### WORK INSTRUCTION
Give back an exact copy of the lines from the start of the material through the line bearing "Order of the". Include both ends and nothing else.

### SUPPLIED INFORMATION
• • • •
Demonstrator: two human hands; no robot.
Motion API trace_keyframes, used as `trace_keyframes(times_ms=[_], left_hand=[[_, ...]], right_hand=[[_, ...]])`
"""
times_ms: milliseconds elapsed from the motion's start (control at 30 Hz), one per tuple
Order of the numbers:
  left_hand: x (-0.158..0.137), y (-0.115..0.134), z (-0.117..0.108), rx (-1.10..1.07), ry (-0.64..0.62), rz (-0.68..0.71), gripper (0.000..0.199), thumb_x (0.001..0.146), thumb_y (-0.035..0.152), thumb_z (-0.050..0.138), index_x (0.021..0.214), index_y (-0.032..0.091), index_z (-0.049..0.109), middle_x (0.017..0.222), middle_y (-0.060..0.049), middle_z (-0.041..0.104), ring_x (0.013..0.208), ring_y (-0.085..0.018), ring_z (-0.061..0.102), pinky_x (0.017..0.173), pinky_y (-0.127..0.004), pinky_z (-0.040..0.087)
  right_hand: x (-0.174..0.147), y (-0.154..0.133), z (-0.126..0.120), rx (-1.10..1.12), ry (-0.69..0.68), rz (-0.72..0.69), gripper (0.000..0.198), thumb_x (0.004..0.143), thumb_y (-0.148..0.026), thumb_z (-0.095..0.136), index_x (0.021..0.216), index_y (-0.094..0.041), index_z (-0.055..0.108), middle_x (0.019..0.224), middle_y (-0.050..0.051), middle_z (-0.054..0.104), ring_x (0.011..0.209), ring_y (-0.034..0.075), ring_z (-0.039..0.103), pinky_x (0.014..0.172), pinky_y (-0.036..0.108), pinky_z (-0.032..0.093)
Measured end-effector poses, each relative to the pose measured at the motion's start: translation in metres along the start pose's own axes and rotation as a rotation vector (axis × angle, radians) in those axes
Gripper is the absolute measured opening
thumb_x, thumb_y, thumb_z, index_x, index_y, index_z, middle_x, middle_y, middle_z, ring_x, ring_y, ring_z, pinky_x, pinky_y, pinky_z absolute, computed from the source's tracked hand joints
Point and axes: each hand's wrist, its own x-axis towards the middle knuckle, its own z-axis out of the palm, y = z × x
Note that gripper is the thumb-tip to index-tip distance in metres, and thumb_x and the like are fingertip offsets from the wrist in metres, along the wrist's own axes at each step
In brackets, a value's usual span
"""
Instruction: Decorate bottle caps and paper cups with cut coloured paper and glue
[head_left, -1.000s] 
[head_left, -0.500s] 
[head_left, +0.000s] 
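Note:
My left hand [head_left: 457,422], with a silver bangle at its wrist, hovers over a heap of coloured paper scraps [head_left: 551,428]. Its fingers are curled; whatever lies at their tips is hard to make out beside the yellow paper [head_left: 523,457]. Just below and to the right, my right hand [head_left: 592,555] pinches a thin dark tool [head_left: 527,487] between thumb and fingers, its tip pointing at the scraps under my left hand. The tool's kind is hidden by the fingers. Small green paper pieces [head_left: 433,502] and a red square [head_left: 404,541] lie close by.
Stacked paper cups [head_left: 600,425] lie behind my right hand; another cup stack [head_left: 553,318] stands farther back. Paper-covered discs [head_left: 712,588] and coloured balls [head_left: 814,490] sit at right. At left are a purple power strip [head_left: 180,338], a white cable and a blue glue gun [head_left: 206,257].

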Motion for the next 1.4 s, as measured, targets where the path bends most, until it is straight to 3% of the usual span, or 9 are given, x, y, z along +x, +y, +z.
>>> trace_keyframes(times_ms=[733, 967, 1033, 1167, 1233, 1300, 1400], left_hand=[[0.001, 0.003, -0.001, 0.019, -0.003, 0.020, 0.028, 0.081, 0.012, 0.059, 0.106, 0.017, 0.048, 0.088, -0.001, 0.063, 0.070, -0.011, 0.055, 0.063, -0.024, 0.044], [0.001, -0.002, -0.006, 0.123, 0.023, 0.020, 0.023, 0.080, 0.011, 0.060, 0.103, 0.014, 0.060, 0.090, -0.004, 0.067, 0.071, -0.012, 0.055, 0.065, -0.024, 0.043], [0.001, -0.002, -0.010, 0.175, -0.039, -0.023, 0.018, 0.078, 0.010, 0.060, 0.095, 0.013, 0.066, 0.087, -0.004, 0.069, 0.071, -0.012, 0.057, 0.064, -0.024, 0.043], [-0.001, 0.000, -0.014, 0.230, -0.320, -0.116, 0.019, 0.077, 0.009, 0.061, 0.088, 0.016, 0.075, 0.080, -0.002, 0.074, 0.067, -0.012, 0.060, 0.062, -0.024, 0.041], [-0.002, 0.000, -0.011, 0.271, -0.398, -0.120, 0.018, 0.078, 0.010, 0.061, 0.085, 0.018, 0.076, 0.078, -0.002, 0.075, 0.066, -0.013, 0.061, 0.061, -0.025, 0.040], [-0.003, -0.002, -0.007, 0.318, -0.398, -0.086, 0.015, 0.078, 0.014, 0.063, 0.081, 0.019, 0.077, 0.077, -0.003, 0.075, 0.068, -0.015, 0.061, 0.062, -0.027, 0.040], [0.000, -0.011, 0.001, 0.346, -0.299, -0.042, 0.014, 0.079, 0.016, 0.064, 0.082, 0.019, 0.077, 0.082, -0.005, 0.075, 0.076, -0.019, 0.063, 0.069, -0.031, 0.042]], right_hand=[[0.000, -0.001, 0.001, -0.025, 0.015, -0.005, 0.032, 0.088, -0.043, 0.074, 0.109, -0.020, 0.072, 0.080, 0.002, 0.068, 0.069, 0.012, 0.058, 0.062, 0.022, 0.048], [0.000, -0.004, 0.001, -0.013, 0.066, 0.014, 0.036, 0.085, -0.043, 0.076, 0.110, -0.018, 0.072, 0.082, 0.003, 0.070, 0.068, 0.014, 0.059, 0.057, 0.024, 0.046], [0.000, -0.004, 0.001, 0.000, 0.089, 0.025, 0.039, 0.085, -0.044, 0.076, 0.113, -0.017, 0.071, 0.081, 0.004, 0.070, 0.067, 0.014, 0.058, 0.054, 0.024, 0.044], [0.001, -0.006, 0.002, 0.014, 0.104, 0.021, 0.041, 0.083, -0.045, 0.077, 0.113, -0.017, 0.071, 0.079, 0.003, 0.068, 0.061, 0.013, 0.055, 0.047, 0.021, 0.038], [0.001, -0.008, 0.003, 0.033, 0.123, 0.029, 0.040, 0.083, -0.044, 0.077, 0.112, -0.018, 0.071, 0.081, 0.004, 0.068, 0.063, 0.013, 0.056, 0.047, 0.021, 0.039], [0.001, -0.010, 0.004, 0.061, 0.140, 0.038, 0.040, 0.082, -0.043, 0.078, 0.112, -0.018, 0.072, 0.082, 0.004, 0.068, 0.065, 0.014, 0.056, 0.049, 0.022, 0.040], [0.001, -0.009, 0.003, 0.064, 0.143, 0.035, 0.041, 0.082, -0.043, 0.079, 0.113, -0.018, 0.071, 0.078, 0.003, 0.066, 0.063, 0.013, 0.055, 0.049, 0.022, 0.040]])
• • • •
### TASK RESPONSE
Demonstrator: two human hands; no robot.
Motion API trace_keyframes, used as `trace_keyframes(times_ms=[_], left_hand=[[_, ...]], right_hand=[[_, ...]])`
"""
times_ms: milliseconds elapsed from the motion's start (control at 30 Hz), one per tuple
Order of the numbers:

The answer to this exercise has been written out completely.